Stored items from a collection:
»»

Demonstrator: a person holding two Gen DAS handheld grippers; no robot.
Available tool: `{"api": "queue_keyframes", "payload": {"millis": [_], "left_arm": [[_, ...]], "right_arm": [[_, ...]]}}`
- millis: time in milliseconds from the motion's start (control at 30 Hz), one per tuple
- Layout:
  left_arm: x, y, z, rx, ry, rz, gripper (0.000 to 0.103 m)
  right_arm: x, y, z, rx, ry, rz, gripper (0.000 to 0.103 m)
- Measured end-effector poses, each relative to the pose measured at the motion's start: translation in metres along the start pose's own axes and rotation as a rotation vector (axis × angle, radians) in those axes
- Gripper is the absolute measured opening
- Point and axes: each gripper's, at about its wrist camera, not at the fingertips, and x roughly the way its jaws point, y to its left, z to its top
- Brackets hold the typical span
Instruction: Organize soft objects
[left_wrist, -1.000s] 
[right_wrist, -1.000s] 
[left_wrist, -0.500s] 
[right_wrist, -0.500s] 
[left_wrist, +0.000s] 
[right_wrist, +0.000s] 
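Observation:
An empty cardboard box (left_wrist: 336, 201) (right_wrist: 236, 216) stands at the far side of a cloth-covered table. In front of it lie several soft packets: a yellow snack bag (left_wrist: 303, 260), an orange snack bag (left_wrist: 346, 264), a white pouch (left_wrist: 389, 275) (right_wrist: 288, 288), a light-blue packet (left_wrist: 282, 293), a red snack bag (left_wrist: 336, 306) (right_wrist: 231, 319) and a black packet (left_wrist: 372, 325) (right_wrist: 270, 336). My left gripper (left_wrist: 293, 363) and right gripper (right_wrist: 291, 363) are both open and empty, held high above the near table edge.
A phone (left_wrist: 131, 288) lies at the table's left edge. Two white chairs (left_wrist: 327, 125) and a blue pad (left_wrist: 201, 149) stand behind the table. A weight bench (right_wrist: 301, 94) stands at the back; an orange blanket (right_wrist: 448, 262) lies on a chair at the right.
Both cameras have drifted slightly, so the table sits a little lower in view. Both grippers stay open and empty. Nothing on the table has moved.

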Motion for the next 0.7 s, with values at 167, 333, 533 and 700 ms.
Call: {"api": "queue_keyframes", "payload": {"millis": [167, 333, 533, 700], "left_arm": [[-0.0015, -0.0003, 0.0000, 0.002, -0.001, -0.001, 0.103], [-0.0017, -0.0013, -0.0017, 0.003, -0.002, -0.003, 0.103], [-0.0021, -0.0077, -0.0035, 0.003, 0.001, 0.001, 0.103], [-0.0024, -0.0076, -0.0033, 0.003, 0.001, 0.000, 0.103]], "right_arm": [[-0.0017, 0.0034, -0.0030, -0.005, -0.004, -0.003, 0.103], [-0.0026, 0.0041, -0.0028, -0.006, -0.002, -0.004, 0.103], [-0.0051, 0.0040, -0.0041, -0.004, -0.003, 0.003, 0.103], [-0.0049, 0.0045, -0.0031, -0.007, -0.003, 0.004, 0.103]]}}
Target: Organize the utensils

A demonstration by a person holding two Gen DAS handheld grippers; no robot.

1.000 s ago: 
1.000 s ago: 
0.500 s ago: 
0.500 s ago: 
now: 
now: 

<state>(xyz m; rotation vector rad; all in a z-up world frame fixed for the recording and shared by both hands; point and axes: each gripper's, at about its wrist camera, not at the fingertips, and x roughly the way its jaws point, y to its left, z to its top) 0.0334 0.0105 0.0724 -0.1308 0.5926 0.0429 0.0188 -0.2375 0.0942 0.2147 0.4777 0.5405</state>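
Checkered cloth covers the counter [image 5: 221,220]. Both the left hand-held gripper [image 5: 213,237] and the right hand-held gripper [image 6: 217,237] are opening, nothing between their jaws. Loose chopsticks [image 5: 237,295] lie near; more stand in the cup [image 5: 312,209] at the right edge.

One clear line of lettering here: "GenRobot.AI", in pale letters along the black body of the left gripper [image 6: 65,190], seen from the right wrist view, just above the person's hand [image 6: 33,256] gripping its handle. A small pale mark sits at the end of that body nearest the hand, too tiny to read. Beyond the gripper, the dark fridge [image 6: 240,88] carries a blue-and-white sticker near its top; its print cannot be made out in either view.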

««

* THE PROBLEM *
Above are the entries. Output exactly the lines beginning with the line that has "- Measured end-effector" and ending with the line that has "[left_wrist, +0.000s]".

* SOLUTION FOR THIS PROBLEM *
- Measured end-effector poses, each relative to the pose measured at the motion's start: translation in metres along the start pose's own axes and rotation as a rotation vector (axis × angle, radians) in those axes
- Gripper is the absolute measured opening
- Point and axes: each gripper's, at about its wrist camera, not at the fingertips, and x roughly the way its jaws point, y to its left, z to its top
- Brackets hold the typical span
Instruction: Organize soft objects
[left_wrist, -1.000s] 
[right_wrist, -1.000s] 
[left_wrist, -0.500s] 
[right_wrist, -0.500s] 
[left_wrist, +0.000s] 

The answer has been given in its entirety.